--- GIVEN MATERIAL ---

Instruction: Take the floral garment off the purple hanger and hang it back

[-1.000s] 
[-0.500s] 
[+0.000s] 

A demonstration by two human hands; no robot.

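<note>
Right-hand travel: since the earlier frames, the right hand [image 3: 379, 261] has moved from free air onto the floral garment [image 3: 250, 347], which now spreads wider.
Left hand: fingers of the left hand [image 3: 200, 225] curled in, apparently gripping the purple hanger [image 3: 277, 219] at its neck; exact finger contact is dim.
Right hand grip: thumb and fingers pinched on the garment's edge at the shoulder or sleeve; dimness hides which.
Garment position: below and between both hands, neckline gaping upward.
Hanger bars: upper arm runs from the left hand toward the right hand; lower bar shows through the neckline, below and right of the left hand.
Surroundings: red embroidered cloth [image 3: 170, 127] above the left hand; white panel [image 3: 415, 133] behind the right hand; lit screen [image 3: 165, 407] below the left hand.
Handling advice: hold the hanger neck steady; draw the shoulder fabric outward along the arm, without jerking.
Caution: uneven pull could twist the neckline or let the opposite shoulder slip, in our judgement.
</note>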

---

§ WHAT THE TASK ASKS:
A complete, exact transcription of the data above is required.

§ RESPONSE TO THE TASK:
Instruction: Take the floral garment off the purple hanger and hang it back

[-1.000s] 
[-0.500s] 
[+0.000s] 

A demonstration by two human hands; no robot.

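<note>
Right-hand travel: since the earlier frames, the right hand [image 3: 379, 261] has moved from free air onto the floral garment [image 3: 250, 347], which now spreads wider.
Left hand: fingers of the left hand [image 3: 200, 225] curled in, apparently gripping the purple hanger [image 3: 277, 219] at its neck; exact finger contact is dim.
Right hand grip: thumb and fingers pinched on the garment's edge at the shoulder or sleeve; dimness hides which.
Garment position: below and between both hands, neckline gaping upward.
Hanger bars: upper arm runs from the left hand toward the right hand; lower bar shows through the neckline, below and right of the left hand.
Surroundings: red embroidered cloth [image 3: 170, 127] above the left hand; white panel [image 3: 415, 133] behind the right hand; lit screen [image 3: 165, 407] below the left hand.
Handling advice: hold the hanger neck steady; draw the shoulder fabric outward along the arm, without jerking.
Caution: uneven pull could twist the neckline or let the opposite shoulder slip, in our judgement.
</note>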

The exercise requires no additional output.